庭のさくらんぼの花が開いていた。
差し込む光があたたかい。春なんだなぁと納得。
昨日の酒が少し残っていたので道後「椿の湯」でひと風呂あびることにする。
ダイエーコーノの屋上にクルマを止め、裏通りを抜けて椿湯までの道のりを歩いていると、途中の消防署から大きな声が響いてくる。通りかかると10代なんだろうか?まだ幼さののこる消防士2人が先輩消防士の指導を受けながら、ハシゴを使う訓練をしているようだ。
金属パイプで組まれた二段伸縮式の大きなハシゴを「下ろせ」「反転」「ボルト締めよし」など一つひとつの動作を口にだして何度も繰り返している。
か なり大きいものだからこのハシゴは2人で使うものなのだろう、何度も何度も標準動作を訓練して動作を合わせておかないと、一分一秒をあらそう救助現場では 命取りになることがあるから訓練も真剣だ。彼らはいつか実際の火災現場でこのハシゴを使って自分が被災者を救助する想像しているのだろうな。ヘルメットの 下から防火服の上に落ちた汗が朝日を受け光っている。
風呂へ着くと商店街のアーケードの向こう側、道後温泉本館の前が賑わっている。月曜日の春分の日を含む3連休の観光客と、昨日から3日間で行われている道後温泉まつりの人出だろう。日本最古の温泉と言われる過去3千年の長い間に何度か地震の影響などで湯が出なくなった事があり、それ以来この時期に毎年祈祷が行われているそうだ。

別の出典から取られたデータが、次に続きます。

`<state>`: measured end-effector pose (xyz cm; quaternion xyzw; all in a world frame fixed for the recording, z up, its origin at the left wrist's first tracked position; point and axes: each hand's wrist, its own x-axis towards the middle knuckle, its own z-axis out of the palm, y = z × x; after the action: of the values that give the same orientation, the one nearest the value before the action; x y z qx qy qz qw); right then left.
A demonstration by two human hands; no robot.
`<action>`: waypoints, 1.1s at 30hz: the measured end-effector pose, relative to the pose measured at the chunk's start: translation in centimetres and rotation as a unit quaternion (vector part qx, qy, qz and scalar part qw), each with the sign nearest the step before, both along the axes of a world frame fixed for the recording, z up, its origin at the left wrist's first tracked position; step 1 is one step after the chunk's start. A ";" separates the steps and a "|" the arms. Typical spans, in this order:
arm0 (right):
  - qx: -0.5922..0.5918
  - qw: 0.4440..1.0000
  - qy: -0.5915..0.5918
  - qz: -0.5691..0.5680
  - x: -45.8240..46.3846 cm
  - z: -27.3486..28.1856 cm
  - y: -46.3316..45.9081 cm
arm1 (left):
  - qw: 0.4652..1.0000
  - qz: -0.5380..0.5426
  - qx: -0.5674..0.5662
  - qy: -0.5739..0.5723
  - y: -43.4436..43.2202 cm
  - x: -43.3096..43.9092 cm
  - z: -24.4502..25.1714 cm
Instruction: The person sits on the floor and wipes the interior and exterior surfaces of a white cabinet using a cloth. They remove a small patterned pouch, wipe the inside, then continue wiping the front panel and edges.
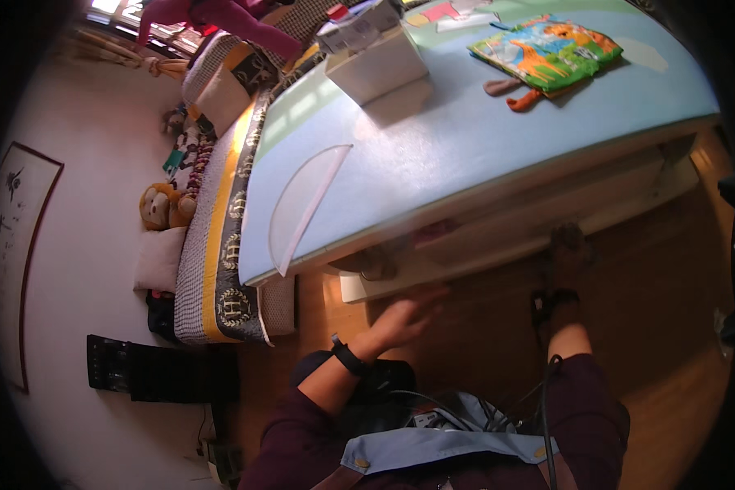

3年前まで、この近くの道後保育園に5年の間毎朝息子を送っていっていた。祝谷から松山神社の参道を道後へ向かって下り、鷺谷の旅館街のゆるく曲がりながら上って下る坂を抜け、温泉本館の裏を通って伊伊佐爾波神社の鳥居を過ぎるて左に折れると保育園に着くという道程。
毎日のことながら、観光バスの旅行グループの団体名のおかしさに笑ったり、ホテル花ゆずきの女将さんの毒々しい派手な洋服に期待したり、また季節とともに移り変わる町並みの様子や温泉客の装いを見るのが好きだった。
毎年ちょうど今頃は、温泉本館の壁や塀に、桜の造花と紫や赤の短冊の色鮮やかな飾りや紅白の幕、祭りののぼりなどが施され、それを見て春の訪れを感じていたことを思い出す。
「椿の湯」は日曜日だからか朝から客が多い。
ここは道後温泉の別館ということで道後温泉本館と同じ湯が使われている。
温度が熱くて湯上りがスッキリするので、ここに来るのは朝か、夜に出かける前と決めている。季節だと春から夏がいい。湯に浸かって高い天井を見上げると、明り採りの窓から朝の日差しが湯気を照らしている。
1400年の昔、この湯に浸りながら聖徳太子が「和を以って貴となし・・・」などと考えたのかな、と思うと何かよい考えが出来る気になるのだ。
ということで心身ともにリフレッシュしてから出勤し会議用資料を作る。
春だからってボーっとしてるヒマはないのだ。